No pictures go into the copy. Write out every line below exactly.

== Segment start ==

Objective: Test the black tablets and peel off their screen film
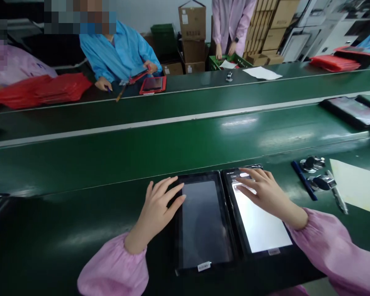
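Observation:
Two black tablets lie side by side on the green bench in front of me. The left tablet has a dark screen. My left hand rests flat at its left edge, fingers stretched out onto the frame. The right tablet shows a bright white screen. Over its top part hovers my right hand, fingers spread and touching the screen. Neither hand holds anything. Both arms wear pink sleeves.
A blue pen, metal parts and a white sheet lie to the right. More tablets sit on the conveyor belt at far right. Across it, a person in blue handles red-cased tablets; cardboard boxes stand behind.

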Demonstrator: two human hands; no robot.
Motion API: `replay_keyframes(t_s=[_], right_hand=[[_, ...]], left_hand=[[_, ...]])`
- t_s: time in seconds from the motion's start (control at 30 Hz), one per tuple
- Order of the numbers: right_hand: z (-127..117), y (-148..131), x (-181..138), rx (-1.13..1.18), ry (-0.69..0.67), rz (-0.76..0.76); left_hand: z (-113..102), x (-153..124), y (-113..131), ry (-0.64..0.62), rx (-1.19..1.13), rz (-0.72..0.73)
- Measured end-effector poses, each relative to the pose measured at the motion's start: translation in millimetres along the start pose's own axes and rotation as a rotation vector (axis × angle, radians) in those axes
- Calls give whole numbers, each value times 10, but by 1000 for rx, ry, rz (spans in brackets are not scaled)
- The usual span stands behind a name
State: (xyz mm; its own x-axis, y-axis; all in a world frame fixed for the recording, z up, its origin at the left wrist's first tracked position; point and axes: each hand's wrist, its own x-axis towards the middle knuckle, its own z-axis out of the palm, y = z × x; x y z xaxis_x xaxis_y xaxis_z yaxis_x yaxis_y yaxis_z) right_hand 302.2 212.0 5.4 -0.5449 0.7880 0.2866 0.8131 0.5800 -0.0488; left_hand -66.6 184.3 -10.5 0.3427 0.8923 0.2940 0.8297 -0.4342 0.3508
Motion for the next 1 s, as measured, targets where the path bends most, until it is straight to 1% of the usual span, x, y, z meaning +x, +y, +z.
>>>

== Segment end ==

ANSWER>
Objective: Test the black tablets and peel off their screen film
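Observation:
Two black tablets lie side by side on the green bench in front of me. The left tablet has a dark screen. My left hand rests flat at its left edge, fingers stretched out onto the frame. The right tablet shows a bright white screen. Over its top part hovers my right hand, fingers spread and touching the screen. Neither hand holds anything. Both arms wear pink sleeves.
A blue pen, metal parts and a white sheet lie to the right. More tablets sit on the conveyor belt at far right. Across it, a person in blue handles red-cased tablets; cardboard boxes stand behind.
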
Demonstrator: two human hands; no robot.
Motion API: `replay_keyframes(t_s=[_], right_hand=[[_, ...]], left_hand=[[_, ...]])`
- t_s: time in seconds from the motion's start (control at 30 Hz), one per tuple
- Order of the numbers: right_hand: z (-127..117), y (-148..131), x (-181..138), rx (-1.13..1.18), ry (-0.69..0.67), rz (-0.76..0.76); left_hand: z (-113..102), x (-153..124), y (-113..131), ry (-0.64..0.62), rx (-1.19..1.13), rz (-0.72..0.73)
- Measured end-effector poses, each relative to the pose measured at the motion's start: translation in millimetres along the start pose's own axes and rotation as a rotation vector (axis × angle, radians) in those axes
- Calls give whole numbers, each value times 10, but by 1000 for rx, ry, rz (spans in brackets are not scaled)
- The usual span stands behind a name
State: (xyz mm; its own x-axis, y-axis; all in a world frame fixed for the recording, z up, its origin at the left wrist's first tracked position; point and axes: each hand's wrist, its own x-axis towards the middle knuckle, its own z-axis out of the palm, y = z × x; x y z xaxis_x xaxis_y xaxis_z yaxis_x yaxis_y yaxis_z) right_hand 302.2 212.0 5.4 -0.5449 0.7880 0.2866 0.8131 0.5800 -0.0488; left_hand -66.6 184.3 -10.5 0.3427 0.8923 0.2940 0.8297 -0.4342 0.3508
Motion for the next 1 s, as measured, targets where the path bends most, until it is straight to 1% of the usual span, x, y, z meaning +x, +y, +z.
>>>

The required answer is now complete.